The actual finding relates to an apparent excess of gamma rays — huge spikes of energy — in the data that shouldn’t be there based on the Standard Model.

As for describing what it might be, physicists who talked to the New York Times speculated that it could be a “heavier cousin” of the Higgs-Boson or even “a graviton, the supposed quantum carrier of gravity, whose discovery could imply the existence of extra dimensions of space-time.”

At this point though, skeptics would be remiss if they didn’t point out that numerous almost-discoveries that cropped up during the search for the Higgs-Boson never managed to achieve statistical validity

Particle acceleration is cool.

In fact, taken separately, neither of the two teams that analyze data at CERN — ATLAS and CMS — would have enough evidence of a new particle to be worth presenting. With statistical values for ATLAS between 1.2 and 2.6 sigma and for CMS of 1.9 to 3.6 sigma — 5 sigma indicates a bona fide discovery — it’s fairly impressive the teams even noticed anything. Still, good communication leads to good work.
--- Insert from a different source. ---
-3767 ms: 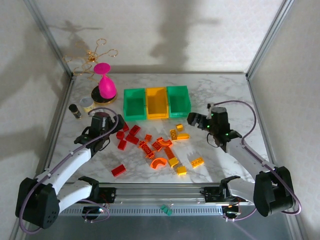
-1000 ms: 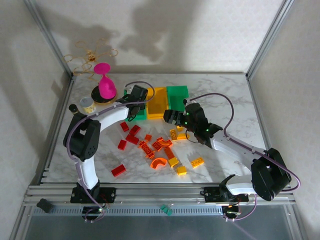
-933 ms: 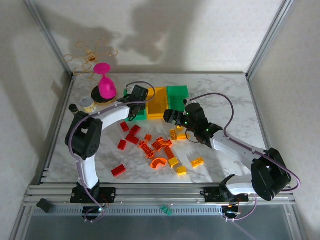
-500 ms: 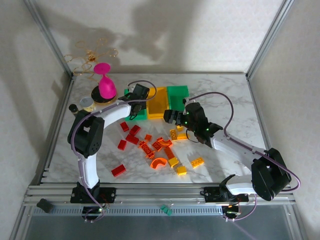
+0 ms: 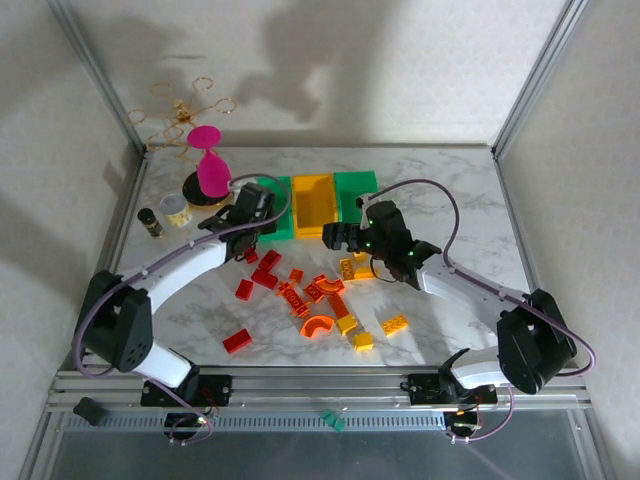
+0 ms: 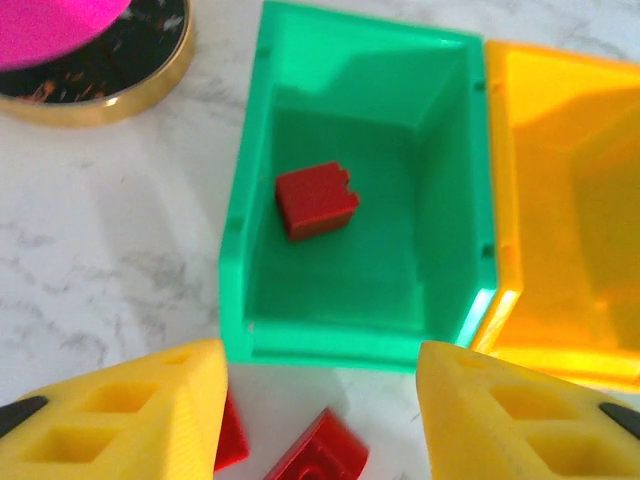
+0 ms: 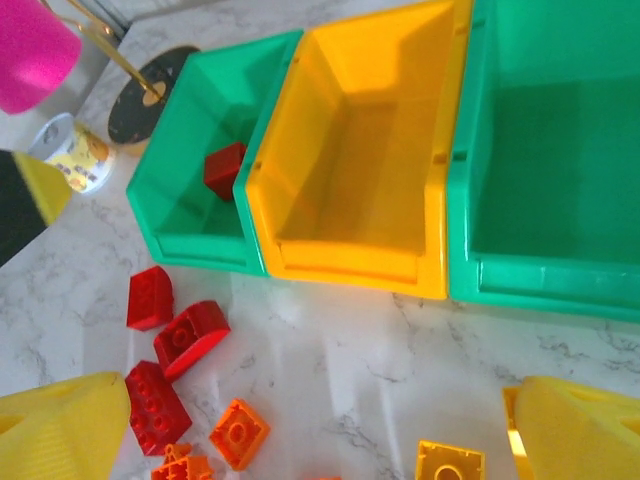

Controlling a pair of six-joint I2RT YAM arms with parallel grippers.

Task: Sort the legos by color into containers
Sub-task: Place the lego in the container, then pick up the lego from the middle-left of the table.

Kyle Cranmer, a physicist from New York University who works on ATLAS, put the odds of the discovery being a fluke at 93-to-1, a far cry from the 3.5 million-to-1 level of certainty needed before we can start digging a grave for the Standard Model. Nonetheless, there are plenty of scientists who have been hoping to see the death — or at least major injury — of the Standard Model for a while now. This New Physics certainly has a lot to explore in these new results, but as of now, scientists don’t have the one thing they crave: certainty.